Levantamentos apontam que, entre 2023 e 2025, a captação total chegou a R$ 8,81 bilhões, volume cerca de 20% superior ao registrado em administrações anteriores. A Lei Rouanet, criada em 1991, permite que empresas apoiem projetos culturais aprovados pelo governo e deduzam esses valores do imposto de renda, mecanismo conhecido como renúncia fiscal, utilizado para fomentar atividades artísticas e culturais em diferentes regiões do país.
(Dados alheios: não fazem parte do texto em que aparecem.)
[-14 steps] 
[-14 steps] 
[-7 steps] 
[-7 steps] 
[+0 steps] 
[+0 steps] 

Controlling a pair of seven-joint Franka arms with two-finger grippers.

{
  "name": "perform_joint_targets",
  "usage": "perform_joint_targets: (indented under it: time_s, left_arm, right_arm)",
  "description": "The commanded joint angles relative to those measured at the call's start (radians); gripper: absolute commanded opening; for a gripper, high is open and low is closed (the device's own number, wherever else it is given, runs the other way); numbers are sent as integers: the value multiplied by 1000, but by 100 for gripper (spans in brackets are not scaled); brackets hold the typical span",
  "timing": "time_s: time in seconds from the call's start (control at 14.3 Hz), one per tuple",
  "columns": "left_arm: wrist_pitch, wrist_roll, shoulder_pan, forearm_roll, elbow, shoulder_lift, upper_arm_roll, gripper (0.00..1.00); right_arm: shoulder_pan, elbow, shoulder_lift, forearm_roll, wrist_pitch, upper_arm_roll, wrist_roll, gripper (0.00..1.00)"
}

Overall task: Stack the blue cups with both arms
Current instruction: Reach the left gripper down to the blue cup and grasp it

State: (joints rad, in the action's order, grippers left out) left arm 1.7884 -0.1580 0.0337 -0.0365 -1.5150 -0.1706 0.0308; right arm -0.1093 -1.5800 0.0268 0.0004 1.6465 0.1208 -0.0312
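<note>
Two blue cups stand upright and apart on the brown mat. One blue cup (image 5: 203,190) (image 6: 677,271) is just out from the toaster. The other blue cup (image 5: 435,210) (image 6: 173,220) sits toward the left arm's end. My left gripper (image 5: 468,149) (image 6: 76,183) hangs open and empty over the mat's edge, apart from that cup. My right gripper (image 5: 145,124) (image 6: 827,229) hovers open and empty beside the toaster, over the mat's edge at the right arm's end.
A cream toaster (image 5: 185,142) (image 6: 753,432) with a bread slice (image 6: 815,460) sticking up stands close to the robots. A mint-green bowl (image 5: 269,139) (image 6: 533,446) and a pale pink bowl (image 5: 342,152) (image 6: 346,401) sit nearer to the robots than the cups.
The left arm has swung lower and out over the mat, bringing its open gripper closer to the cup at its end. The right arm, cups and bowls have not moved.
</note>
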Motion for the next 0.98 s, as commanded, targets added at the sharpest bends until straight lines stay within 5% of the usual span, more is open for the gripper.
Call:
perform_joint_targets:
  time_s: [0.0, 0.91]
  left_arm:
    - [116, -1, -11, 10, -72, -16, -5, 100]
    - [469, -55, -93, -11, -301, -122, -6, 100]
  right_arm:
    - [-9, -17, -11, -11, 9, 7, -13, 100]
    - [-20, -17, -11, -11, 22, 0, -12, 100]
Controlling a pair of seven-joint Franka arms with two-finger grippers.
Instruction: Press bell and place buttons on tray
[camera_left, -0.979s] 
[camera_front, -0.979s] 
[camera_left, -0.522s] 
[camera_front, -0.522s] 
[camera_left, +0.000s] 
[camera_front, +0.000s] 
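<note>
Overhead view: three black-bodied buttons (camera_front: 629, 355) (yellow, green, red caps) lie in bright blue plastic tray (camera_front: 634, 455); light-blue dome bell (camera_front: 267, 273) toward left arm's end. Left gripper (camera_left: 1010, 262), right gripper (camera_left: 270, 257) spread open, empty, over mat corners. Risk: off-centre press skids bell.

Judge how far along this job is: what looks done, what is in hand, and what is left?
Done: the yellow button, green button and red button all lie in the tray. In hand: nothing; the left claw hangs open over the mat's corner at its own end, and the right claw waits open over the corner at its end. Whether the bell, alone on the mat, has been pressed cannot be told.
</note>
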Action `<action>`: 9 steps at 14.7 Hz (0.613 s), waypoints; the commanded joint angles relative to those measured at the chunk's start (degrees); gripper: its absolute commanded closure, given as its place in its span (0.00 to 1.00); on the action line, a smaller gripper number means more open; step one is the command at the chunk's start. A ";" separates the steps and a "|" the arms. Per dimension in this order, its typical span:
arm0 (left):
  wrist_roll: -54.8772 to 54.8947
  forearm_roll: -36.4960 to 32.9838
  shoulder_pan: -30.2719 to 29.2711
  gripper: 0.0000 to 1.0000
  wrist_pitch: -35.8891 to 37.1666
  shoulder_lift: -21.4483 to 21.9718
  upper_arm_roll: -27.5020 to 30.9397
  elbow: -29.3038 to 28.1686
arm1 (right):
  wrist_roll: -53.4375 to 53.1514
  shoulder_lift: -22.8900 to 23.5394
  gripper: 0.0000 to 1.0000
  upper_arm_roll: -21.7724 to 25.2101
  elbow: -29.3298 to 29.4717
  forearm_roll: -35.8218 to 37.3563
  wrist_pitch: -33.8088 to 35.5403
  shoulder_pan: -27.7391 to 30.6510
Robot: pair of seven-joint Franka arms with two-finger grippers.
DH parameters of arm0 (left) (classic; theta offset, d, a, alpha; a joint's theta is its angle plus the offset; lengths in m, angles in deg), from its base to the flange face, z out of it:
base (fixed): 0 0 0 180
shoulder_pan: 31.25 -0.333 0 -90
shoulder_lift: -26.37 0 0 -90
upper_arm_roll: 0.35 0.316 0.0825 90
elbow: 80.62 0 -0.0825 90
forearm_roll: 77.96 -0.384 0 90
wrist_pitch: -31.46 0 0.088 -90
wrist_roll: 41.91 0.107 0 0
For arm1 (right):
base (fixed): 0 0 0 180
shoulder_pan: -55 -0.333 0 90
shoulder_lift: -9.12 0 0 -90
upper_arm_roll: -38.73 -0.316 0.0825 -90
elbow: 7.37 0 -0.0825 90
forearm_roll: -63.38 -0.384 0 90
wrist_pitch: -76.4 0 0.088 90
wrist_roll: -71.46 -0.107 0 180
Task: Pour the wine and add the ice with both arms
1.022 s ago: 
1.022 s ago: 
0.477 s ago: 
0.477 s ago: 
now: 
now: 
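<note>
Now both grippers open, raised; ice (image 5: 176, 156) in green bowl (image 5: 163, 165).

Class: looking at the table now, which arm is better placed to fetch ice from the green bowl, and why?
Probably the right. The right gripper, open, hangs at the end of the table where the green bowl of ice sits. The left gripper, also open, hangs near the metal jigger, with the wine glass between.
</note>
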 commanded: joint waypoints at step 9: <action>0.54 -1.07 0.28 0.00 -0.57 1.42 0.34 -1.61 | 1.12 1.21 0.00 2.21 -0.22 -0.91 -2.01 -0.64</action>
Segundo dados oficiais, os recursos foram distribuídos entre diversos segmentos da área cultural, como música, teatro, audiovisual e patrimônio histórico, consolidando a cultura como um dos setores com maior volume de incentivos fiscais no período recente.
Paralelamente, professores da rede pública federal, estadual e municipal avaliam como insuficientes os reajustes salariais concedidos nos últimos anos. Em alguns casos, o ganho real nos pisos salariais, após a correção inflacionária, ficou próximo de R$ 18, valor que, segundo entidades representativas, não recompõe perdas acumuladas nem acompanha o aumento do custo de vida, especialmente em grandes centros urbanos.
Especialistas destacam que os dois temas envolvem políticas públicas distintas, com fontes e objetivos específicos, mas reconhecem que a comparação entre os volumes de recursos destinados à cultura e os reajustes da educação tem estimulado debates sobre prioridades orçamentárias e valorização do magistério.
O governo federal afirma, em diferentes ocasiões, que mantém compromisso tanto com o fortalecimento da cultura quanto com a valorização da educação, áreas consideradas estratégicas para o desenvolvimento social e econômico do país. Ainda assim, a discussão sobre a distribuição de recursos públicos segue presente no debate público e entre diferentes setores da sociedade.